Department of Psychology.
Gevirtz Graduate School of Education.
Psychol Methods. 2023 Feb;28(1):61-88. doi: 10.1037/met0000425. Epub 2021 Oct 25.
Model fit assessment is a central component of evaluating confirmatory factor analysis models and the validity of psychological assessments. Fit indices remain popular and researchers often judge fit with fixed cutoffs derived by Hu and Bentler (1999). Despite their overwhelming popularity, methodological studies have cautioned against fixed cutoffs, noting that the meaning of fit indices varies based on a complex interaction of model characteristics like factor reliability, number of items, and number of factors.
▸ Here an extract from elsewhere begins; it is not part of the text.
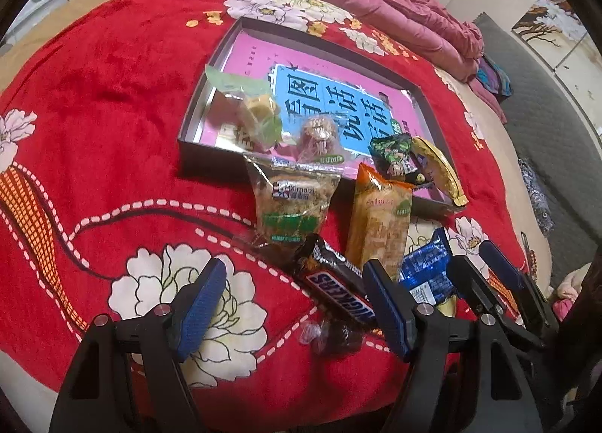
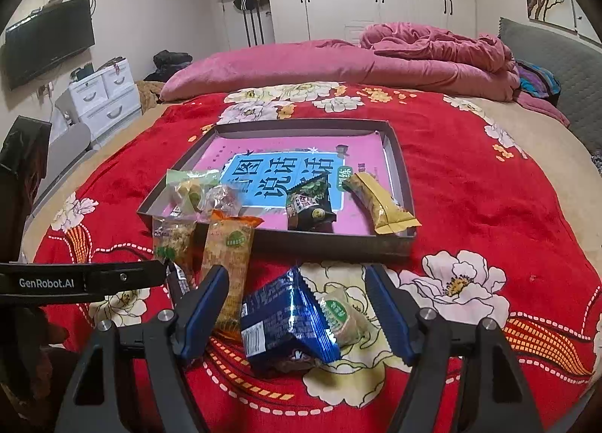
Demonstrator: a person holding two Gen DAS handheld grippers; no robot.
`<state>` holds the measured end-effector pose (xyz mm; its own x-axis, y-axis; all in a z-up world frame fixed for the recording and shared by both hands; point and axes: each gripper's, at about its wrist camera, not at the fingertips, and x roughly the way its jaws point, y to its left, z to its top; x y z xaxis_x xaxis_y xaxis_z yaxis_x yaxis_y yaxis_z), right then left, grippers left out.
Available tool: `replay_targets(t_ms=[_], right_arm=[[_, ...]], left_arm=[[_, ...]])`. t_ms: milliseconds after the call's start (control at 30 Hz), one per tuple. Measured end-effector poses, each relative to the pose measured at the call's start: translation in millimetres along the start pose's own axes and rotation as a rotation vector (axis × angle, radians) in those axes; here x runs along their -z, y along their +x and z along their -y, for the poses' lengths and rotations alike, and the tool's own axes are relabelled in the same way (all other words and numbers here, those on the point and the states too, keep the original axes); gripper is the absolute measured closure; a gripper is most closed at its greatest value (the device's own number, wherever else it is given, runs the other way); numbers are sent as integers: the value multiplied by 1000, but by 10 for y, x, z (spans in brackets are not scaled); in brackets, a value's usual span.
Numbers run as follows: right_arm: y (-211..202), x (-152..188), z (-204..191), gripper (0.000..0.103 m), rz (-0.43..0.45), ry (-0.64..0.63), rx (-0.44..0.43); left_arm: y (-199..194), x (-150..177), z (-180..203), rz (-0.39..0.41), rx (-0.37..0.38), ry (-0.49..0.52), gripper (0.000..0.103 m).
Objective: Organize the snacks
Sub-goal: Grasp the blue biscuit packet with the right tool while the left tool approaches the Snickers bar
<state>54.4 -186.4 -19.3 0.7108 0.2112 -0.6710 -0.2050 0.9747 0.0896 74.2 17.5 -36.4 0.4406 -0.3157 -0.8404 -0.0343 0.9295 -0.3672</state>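
A shallow grey box (image 1: 195,105) (image 2: 395,154) with a pink and blue book in its bottom lies on the red blanket. In it lie a pale green sweet pack (image 1: 259,109), a clear-wrapped sweet (image 1: 320,135), a green-black pack (image 2: 308,203) and a yellow bar (image 2: 380,203). Outside it lie a floss cake pack (image 1: 289,203), an orange pack (image 1: 380,222), a Snickers bar (image 1: 335,278), a blue pack (image 2: 286,320) and a small green-label pack (image 2: 342,316). My left gripper (image 1: 297,301) is open above the Snickers bar. My right gripper (image 2: 297,301) is open around the blue pack.
A pink duvet (image 2: 414,53) is heaped at the far side of the bed. A grey headboard (image 2: 557,56) stands at right. White drawers (image 2: 105,94) and a wall TV (image 2: 49,41) are at left. A small dark wrapped sweet (image 1: 335,335) lies near my left gripper.
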Motion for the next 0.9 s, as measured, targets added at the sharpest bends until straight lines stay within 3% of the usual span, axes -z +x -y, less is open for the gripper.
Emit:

Criticism of fixed cutoffs stems primarily from the fact that they were derived from one specific confirmatory factor analysis model and lack generalizability. To address this, we propose a simulation-based method called cutoffs such that derivation of cutoffs is adaptively tailored to the specific model and data characteristics being evaluated. Unlike previously proposed simulation-based techniques, our method removes existing barriers to implementation by providing an open-source, Web based Shiny software application that automates the entire process so that users neither need to manually write any software code nor be knowledgeable about foundations of Monte Carlo simulation. Additionally, we extend fit index cutoff derivations to include sets of cutoffs for multiple levels of misspecification. In doing so, fit indices can more closely resemble their originally intended purpose as effect sizes quantifying misfit rather than improperly functioning as ad hoc hypothesis tests. We also provide an approach specifically designed for the nuances of 1-factor models, which have received surprisingly little attention in the literature despite frequent substantive interests in unidimensionality. (PsycInfo Database Record (c) 2023 APA, all rights reserved).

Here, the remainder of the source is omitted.